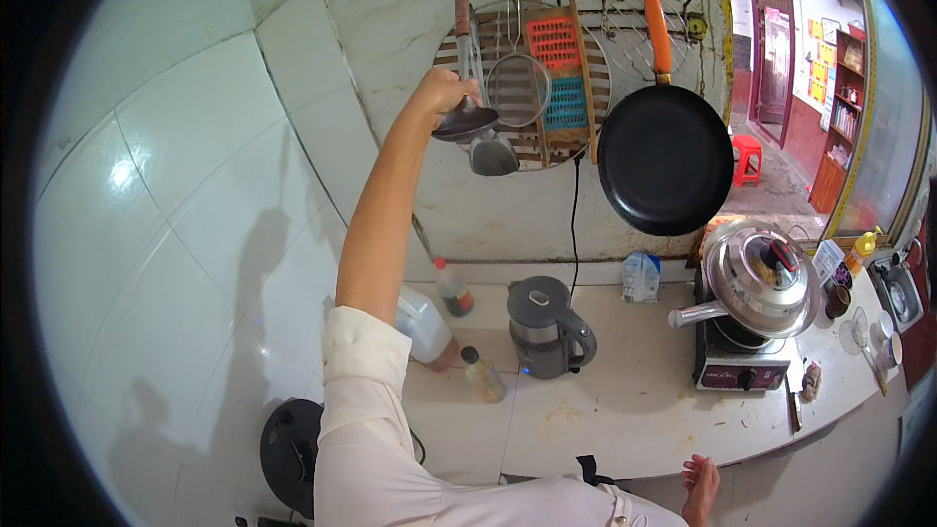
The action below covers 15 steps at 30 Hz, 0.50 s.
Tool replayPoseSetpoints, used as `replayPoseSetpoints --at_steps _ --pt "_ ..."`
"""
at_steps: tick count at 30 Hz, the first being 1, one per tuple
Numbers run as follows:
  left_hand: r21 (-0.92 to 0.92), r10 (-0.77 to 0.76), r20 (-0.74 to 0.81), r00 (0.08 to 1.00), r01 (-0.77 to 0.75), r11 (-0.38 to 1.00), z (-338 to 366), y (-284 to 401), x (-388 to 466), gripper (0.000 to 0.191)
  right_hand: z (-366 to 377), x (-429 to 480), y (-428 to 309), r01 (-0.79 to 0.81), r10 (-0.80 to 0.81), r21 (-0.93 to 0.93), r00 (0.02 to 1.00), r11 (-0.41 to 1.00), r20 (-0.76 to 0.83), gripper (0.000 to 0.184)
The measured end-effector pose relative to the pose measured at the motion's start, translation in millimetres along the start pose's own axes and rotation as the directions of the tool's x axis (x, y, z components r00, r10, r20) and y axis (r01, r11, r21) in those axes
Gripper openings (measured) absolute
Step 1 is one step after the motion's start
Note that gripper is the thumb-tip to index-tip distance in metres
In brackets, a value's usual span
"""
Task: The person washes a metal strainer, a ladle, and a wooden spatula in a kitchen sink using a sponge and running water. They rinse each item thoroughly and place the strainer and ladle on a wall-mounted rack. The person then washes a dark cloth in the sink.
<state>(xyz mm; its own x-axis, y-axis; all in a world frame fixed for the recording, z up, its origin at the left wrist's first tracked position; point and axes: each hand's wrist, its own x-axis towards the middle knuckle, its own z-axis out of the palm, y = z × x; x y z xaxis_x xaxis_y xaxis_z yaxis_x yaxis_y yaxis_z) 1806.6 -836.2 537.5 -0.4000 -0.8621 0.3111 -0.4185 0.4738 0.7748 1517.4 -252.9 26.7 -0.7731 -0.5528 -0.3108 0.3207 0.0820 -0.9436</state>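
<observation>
My left hand (444,96) is raised to the wall, its fingers closed around the shaft of a dark ladle (466,122). The ladle hangs beside a metal spatula (493,154), a wire strainer (519,90) and a wooden grater with red and blue plates (560,106). To the right a black frying pan (665,159) with an orange handle hangs on the wall. My right hand (701,484) is low, near the counter's front edge, fingers slightly curled and holding nothing that shows.
On the counter (607,417) stand an electric kettle (543,326), a sauce bottle (454,289), a small bottle (483,375) and a plastic jug (424,326). A lidded steel pan (761,278) sits on the gas stove (743,375). A knife (796,410) lies beside it, near the sink (899,293).
</observation>
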Motion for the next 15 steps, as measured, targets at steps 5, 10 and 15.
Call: replayPoseSetpoints --at_steps 5,10,15 --pt "-0.358 0.034 0.208 0.978 0.044 0.933 -12.1 0.2 4.8 0.027 3.1 -1.2 -5.2 0.017 -0.017 -0.002 1.000 1.000 0.021 0.041" --pt "-0.261 0.021 0.118 0.993 0.010 0.965 6.3 -25.2 7.7 0.025 3.2 -2.9 -5.4 -0.001 0.001 0.009 1.000 1.000 0.010 0.042" --pt "-0.026 0.099 -0.084 0.992 -0.102 0.994 27.9 -73.0 19.4 0.020 4.3 -8.9 -6.9 0.012 -0.012 -0.014 1.000 1.000 -0.010 0.042"
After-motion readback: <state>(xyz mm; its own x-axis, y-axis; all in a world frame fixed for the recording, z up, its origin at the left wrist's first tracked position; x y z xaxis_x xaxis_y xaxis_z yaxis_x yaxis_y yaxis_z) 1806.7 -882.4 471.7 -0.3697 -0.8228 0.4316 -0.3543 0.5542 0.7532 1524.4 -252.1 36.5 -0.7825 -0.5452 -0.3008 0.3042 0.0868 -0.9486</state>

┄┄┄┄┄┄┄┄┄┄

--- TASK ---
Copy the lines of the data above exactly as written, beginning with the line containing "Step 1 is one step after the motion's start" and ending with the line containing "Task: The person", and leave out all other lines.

--- ANSWER BELOW ---
Step 1 is one step after the motion's start
Note that gripper is the thumb-tip to index-tip distance in metres
In brackets, a value's usual span
"""
Task: The person washes a metal strainer, a ladle, and a wooden spatula in a kitchen sink using a sponge and running water. They rinse each item thoroughly and place the strainer and ladle on a wall-mounted rack. The person then washes a dark cloth in the sink.

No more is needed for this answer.